Task requirements: From the first line of the listing below to the line with "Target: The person", print each line exactly, and nothing more. Leave out the pictures.

Data supplied:

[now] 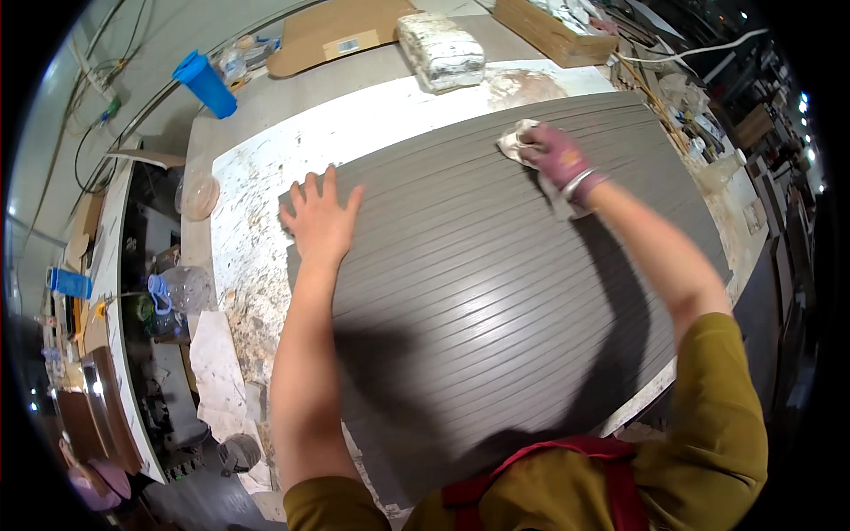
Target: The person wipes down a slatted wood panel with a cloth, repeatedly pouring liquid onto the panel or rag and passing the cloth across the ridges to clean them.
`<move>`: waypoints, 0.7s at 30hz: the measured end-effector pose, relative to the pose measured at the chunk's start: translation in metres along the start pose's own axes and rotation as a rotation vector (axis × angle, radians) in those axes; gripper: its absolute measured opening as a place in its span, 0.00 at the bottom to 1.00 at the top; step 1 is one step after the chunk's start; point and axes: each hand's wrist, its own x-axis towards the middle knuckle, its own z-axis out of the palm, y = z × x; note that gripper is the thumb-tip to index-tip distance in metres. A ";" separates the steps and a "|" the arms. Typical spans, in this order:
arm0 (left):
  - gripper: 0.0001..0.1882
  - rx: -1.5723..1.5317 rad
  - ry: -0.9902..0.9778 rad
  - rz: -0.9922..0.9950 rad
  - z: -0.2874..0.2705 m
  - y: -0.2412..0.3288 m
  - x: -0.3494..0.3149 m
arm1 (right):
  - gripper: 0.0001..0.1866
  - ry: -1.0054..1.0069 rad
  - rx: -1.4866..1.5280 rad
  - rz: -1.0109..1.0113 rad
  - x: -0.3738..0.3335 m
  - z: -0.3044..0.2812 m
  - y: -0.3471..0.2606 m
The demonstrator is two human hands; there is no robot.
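Note:
A large grey grooved panel (pixel 460 257) lies flat on the worktable, its grooves running across it. My bare left hand (pixel 323 217) rests on the panel near its left edge, fingers spread and holding nothing. Over the far right part of the panel, my right hand (pixel 558 159) wears a purple-pink glove. Its fingers are closed on a crumpled white cloth (pixel 515 142), which touches the panel's surface. A loose end of the cloth hangs below the wrist.
Beyond the panel sit a stained white block (pixel 441 51), a flat cardboard piece (pixel 336 35) and a wooden box (pixel 558 31). A blue cup (pixel 205 84) stands far left. Clutter lines the right edge near a clear bottle (pixel 722 173). A plastic jug (pixel 186 289) is at left.

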 end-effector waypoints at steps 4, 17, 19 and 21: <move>0.34 0.045 -0.014 -0.028 0.003 -0.006 0.000 | 0.06 -0.096 -0.096 -0.270 0.000 0.094 -0.111; 0.28 0.025 0.018 0.031 0.008 -0.022 0.001 | 0.20 -0.026 -0.263 0.489 -0.017 -0.063 0.113; 0.27 -0.095 -0.055 0.080 0.001 -0.039 0.009 | 0.27 -0.136 -0.573 0.423 -0.041 -0.106 0.133; 0.27 -0.242 -0.036 0.092 -0.011 -0.048 0.019 | 0.26 0.022 -0.613 0.266 -0.076 -0.127 0.180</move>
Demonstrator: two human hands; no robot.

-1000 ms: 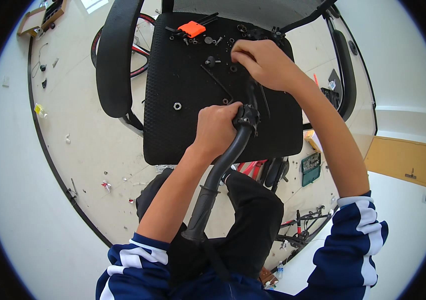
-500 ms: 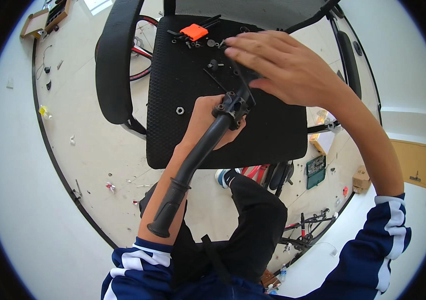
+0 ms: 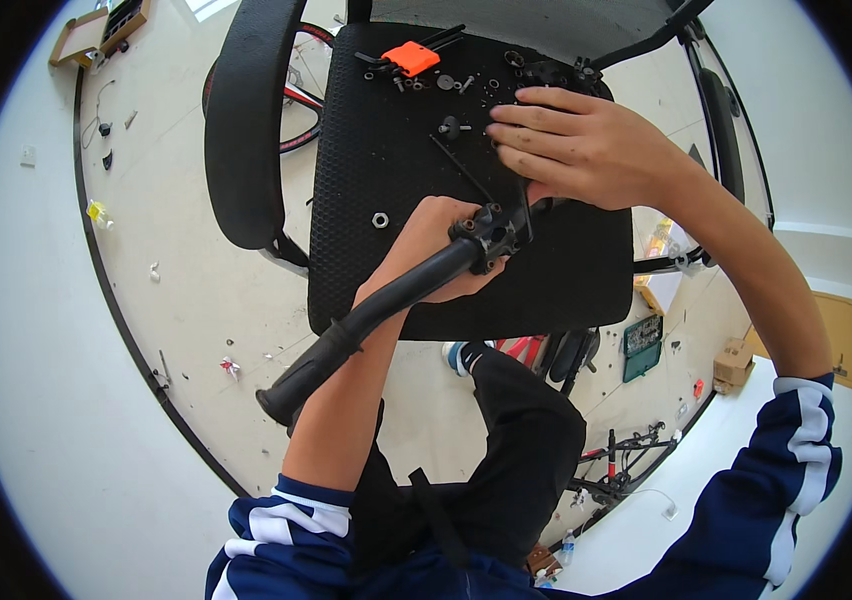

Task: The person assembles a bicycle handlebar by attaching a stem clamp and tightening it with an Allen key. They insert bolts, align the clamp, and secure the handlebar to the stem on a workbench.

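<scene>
Legible words, numbers or signs: none. Wheel: red markings on dark rim, too small to read. Box, yellow and white: any print too small to tell. Carton, brown: same. Bottle: same. Holder, orange: no characters distinguishable.

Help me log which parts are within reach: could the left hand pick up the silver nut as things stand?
Probably not without letting go: the left hand is gripping the black handlebar. Otherwise the silver nut lies close by, uncovered, on the chair seat.
</scene>
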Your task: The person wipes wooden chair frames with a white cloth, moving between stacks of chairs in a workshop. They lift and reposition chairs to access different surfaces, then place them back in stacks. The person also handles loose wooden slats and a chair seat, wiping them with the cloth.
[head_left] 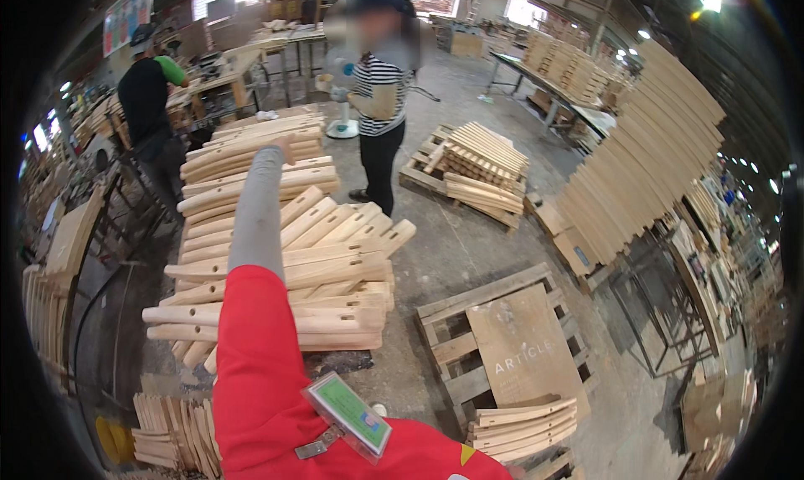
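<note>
My left arm, in a red shirt and a grey oversleeve, stretches forward over a large pile of pale curved wooden pieces (335, 266). At the pile's far part my left hand (287, 149) is at or just above the stacked pieces. Only a little of it shows past the cuff, and its fingers are mostly hidden. Whether it grips a piece cannot be made out. Several pieces have slots or holes near their ends, and those in the middle of the pile lie fanned out at a slant. My right hand is out of view.
Ahead stands a person in a striped top (385, 95); another in dark clothes (146, 103) works at the far left. On my right are a pallet with a cardboard sheet (523, 346), a small wood stack (523, 430), a slatted pallet load (481, 162) and a tall stack (641, 157).
</note>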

Answer to the exercise:
[now] 
Target: The person wipes down a slatted wood panel with a cloth, repeatedly pouring liquid onto the panel or rag and passing the cloth across the ridges to clean them.

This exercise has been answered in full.